Em declarações à Lusa, fonte da Águas do Algarve explicou que um dos passos para reduzir a emissão de dióxido de carbono (CO2) em cerca de uma tonelada/ano é a instalação de micro-hídricas na Estação de tratamento de Água de Beliche ainda este mês.
"Está em fase de conclusão e produzirá 65 quilowatt-hora (kWh) por ano, o que vai permitir reduzir a emissão de CO2 para a atmosfera na ordem das 33.4 toneladas/ano", indica a Águas do Algarve.
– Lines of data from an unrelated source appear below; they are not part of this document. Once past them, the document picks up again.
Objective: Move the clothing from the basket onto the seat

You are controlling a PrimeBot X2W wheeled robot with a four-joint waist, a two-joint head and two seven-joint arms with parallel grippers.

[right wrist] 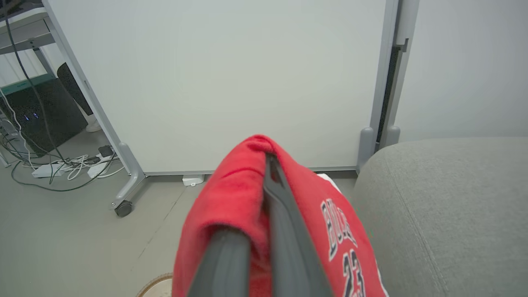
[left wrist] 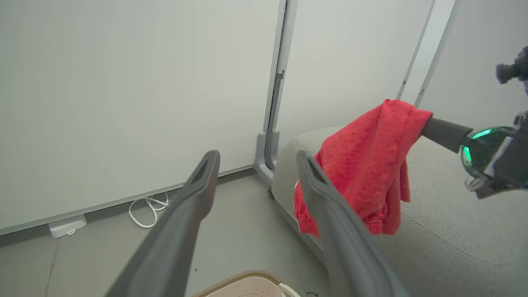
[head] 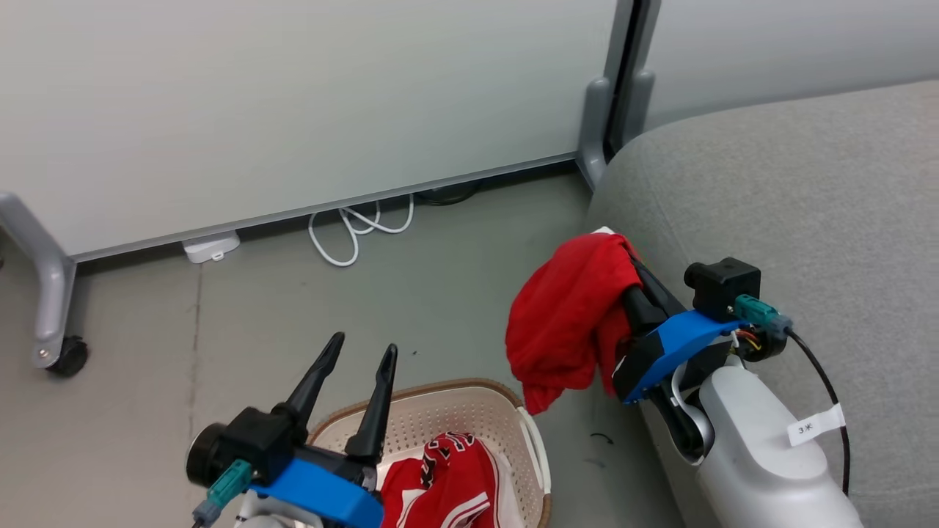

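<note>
Your right jaws' tips are buried in the red garment [head: 568, 315]; they are clamped shut on it, and the cloth hangs off them at the seat's [head: 807, 191] rounded edge, apart from the basket [head: 455, 411]; the right arm [head: 763, 455] slants up-left across the cushion. In the right wrist view, lettered cloth [right wrist: 346, 247] shows beside the fingers [right wrist: 284, 231]; you cannot tell which piece it belongs to. The jersey [head: 440, 484] lies in the basket, cut off at the bottom edge. Your left jaws stand wide and empty above the basket's left side.
</note>
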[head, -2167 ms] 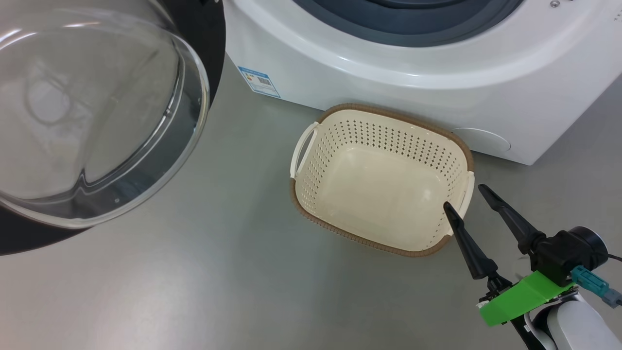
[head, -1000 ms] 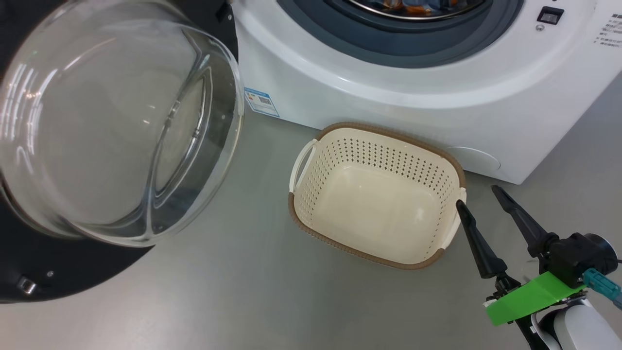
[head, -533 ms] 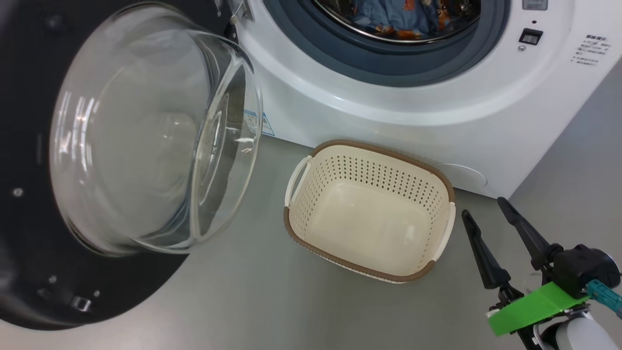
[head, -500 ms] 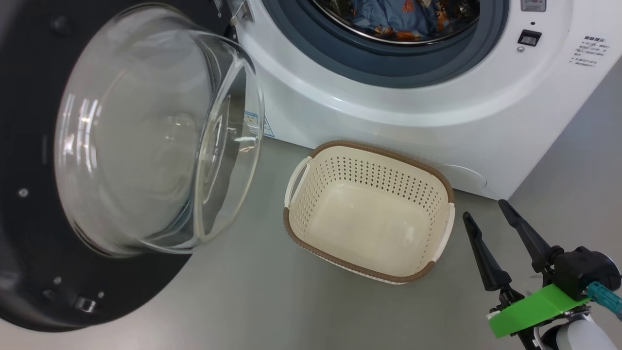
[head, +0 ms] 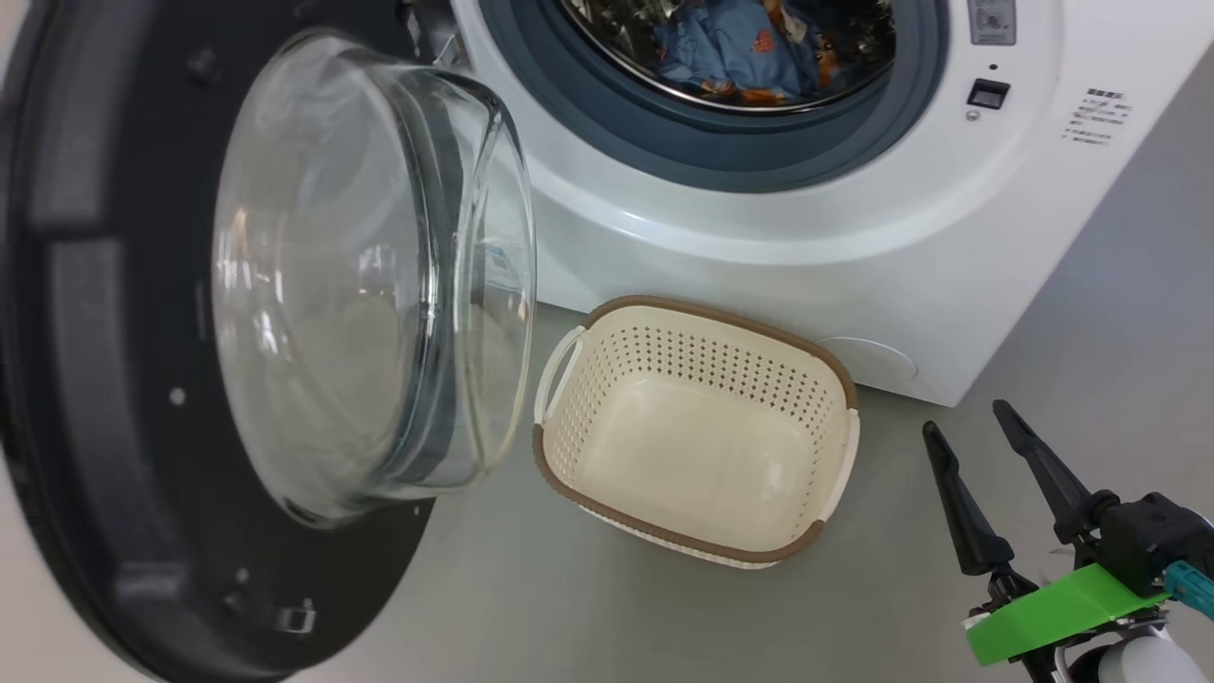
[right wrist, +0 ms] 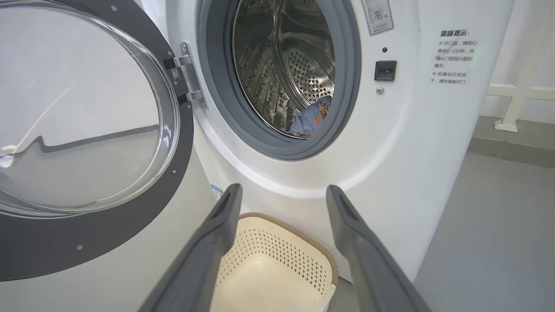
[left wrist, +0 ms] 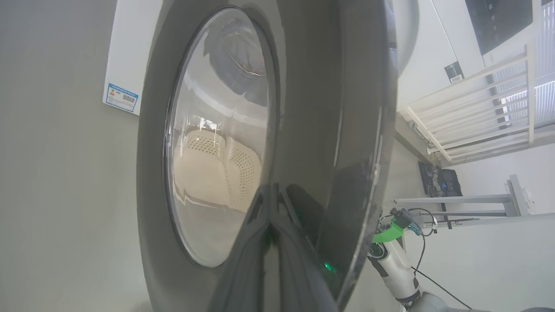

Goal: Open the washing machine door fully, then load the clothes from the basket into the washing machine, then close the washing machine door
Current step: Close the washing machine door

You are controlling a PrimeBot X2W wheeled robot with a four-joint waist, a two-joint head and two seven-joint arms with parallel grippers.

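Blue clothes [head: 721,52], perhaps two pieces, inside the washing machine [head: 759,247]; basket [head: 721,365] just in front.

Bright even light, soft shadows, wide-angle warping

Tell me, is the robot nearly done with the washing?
Nearly. The clothes lie in the drum and the basket is empty. The left gripper, jaws shut, seems to touch the door from outside. Left: shutting the door, which stands open.
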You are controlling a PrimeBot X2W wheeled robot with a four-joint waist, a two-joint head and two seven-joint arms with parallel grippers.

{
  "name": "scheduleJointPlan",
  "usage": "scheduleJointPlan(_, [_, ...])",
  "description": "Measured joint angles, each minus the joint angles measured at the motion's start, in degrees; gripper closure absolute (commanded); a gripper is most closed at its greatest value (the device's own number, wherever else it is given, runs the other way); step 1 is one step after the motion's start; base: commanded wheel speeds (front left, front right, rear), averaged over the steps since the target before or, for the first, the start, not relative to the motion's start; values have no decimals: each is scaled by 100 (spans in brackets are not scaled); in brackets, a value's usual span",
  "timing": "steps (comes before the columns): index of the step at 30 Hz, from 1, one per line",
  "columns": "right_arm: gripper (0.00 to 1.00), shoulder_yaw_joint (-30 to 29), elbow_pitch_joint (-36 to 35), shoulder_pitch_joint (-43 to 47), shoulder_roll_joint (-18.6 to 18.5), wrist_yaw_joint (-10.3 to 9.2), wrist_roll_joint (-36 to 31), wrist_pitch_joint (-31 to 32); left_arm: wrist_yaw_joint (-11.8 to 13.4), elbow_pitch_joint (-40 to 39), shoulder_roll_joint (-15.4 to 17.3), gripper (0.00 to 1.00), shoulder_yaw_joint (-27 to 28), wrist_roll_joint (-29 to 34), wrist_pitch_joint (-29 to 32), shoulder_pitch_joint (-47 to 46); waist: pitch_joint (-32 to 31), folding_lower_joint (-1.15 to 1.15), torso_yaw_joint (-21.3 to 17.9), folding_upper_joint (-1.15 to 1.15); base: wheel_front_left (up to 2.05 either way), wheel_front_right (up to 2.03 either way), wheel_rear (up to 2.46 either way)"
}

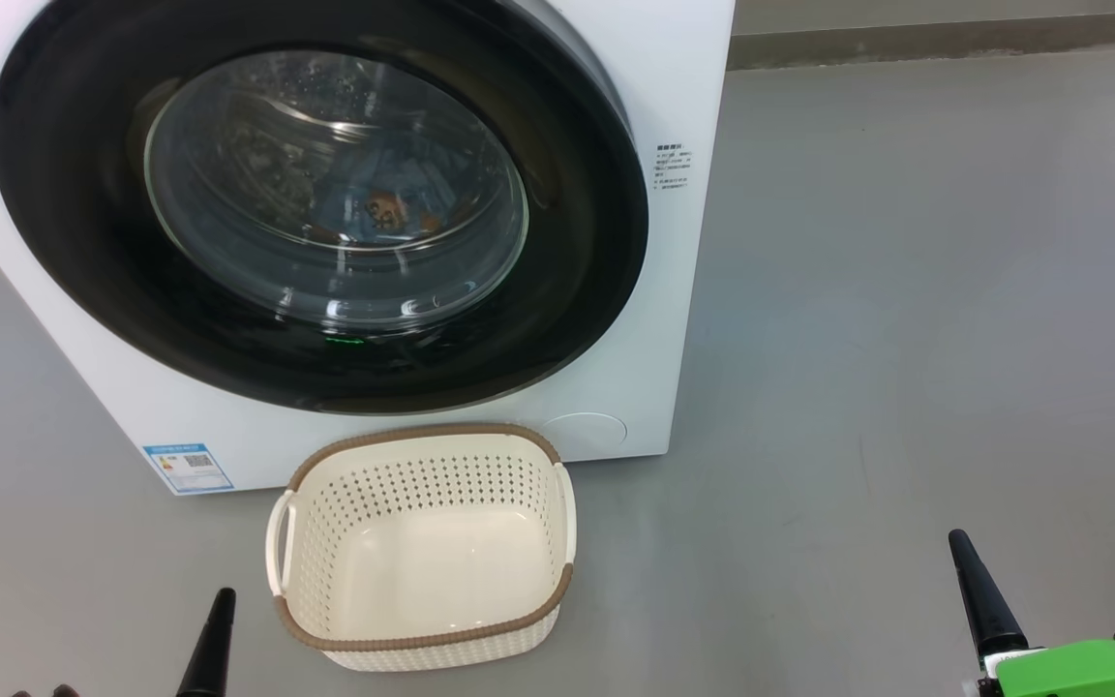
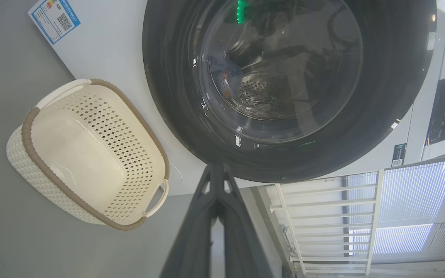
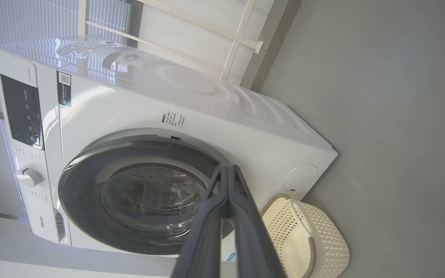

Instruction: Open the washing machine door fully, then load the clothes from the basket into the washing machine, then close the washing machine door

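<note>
Head view: basket (image 1: 427, 431) empty, clothes (image 1: 388, 208) behind the closed washing machine door (image 1: 577, 242); left pincer (image 1: 223, 598) and right pincer (image 1: 957, 539) rest narrow, empty, since work looks done.

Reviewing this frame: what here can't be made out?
Head view: the clothes behind the washing machine door glass; reflections hide how many pieces.
Head view: the small printed label, too small to read.
Head view: left hand, cut off by the bottom edge.
</note>
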Motion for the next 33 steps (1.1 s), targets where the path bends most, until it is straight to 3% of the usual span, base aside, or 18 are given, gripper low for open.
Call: scheduleJointPlan(33, [100, -189, 113, -335, 141, -15, 1769, 495, 0, 237, -24, 100, 221, -1652, 504, -464, 39, 0, 92, 0, 0, 0, 0])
Outra solução para produzir energia verde e reduzir a emissão de CO2 é a instalação em 2009 de uma mini-hídrica em Alcantarilha, concelho de Silves, estrutura que vai aproveitar a energia potencial e cinética da água existente nas condutas para produzir energia eléctrica através de hidro-turbinas.
Segundo a Águas do Algarve, prevê-se que a nova estrutura de Alcantarilha permita produzir perto de dois mil quilowatt-hora em 2010, uma medida para reduzir CO2 na ordem das "950 toneladas/ano", indica a mesma fonte.
A Águas do Algarve acrescenta ainda que junto de todas as estruturas que detém na região espalhadas por quase todos os 16 concelhos algarvios vão ser instalados painéis solares fotovoltaicos, um investimento na ordem de um milhão de euros.
São 149 sistemas solares fotovoltaicos que vão ser instalados nas estruturas dos Sistemas Municipalizados de Abastecimento de Água e de Saneamento do Algarve é outra alternativa.
Com esta solução de energia solar haverá uma produção por ano de energia amiga do ambiente que rondará as 281.238 kWh, o que se traduz numa redução da emissão de CO2 para a atmosfera de 143 toneladas por ano.
A Águas do Algarve anuncia também que está a estudar o potencial eólico da região nos terrenos de que é proprietária, assim como está em fase de estudo a produção de energia através de centrais de digestão anaeróbica (que não utilizam oxigénio livre) com recurso a biogás.
A mini-produção de energia eléctrica verde a partir dos Sistemas Multinacionais de Abastecimento de Água e de Saneamento no Algarve serve para ajudar a cumprir as metas do Protocolo de Quioto, instrumento para lutar contra as alterações climáticas, esclarece a empresa algarvia, recordando que é "uma actividade acessória".
A maioria dos países industrializados que assinaram o Protocolo de Quioto comprometeram-se a reduzir em cinco por cento, em média, as suas emissões de determinados gases com efeito de estufa.